* _EXERCISE DESCRIPTION_: Your answer must be one number: the count of lines below that include "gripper".

* _INFORMATION PROVIDED_:
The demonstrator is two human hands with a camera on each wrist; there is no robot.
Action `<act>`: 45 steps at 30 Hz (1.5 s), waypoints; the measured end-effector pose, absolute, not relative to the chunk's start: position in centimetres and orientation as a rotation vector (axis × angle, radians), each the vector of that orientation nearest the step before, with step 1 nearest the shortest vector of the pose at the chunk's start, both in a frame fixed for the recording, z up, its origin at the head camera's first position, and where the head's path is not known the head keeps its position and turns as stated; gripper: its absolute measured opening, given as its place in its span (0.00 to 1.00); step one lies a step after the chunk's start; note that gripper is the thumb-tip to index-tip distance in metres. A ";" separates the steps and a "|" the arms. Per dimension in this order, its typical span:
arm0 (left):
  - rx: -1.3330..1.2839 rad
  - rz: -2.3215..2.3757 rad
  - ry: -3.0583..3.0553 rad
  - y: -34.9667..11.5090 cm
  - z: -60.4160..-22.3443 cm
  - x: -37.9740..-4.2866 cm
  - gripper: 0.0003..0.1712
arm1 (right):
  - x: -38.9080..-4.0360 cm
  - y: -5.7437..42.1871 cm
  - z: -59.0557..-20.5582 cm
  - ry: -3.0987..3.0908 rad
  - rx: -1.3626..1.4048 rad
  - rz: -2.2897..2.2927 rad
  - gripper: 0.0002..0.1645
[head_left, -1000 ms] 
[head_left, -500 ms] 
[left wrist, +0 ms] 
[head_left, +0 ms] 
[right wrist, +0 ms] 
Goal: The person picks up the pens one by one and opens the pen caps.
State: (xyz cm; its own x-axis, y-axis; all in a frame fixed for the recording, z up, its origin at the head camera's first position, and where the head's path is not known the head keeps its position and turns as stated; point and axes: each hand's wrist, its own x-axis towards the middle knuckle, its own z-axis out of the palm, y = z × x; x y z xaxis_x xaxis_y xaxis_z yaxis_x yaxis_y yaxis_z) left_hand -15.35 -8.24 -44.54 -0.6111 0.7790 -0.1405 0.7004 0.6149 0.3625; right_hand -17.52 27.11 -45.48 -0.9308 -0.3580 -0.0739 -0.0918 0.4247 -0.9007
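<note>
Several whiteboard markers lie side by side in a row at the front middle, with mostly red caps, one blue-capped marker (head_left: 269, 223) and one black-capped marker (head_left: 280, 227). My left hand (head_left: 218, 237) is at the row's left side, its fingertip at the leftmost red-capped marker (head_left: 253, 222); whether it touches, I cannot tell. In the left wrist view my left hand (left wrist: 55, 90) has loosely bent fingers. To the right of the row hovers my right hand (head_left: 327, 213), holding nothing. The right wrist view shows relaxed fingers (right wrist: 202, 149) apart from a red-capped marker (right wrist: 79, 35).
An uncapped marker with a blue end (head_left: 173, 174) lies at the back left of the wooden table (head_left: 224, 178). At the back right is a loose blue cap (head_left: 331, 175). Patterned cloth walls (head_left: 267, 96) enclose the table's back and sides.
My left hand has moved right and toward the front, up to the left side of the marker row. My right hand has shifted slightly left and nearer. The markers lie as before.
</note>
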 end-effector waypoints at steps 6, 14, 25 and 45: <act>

* _ANSWER FOR THIS EXERCISE_: 3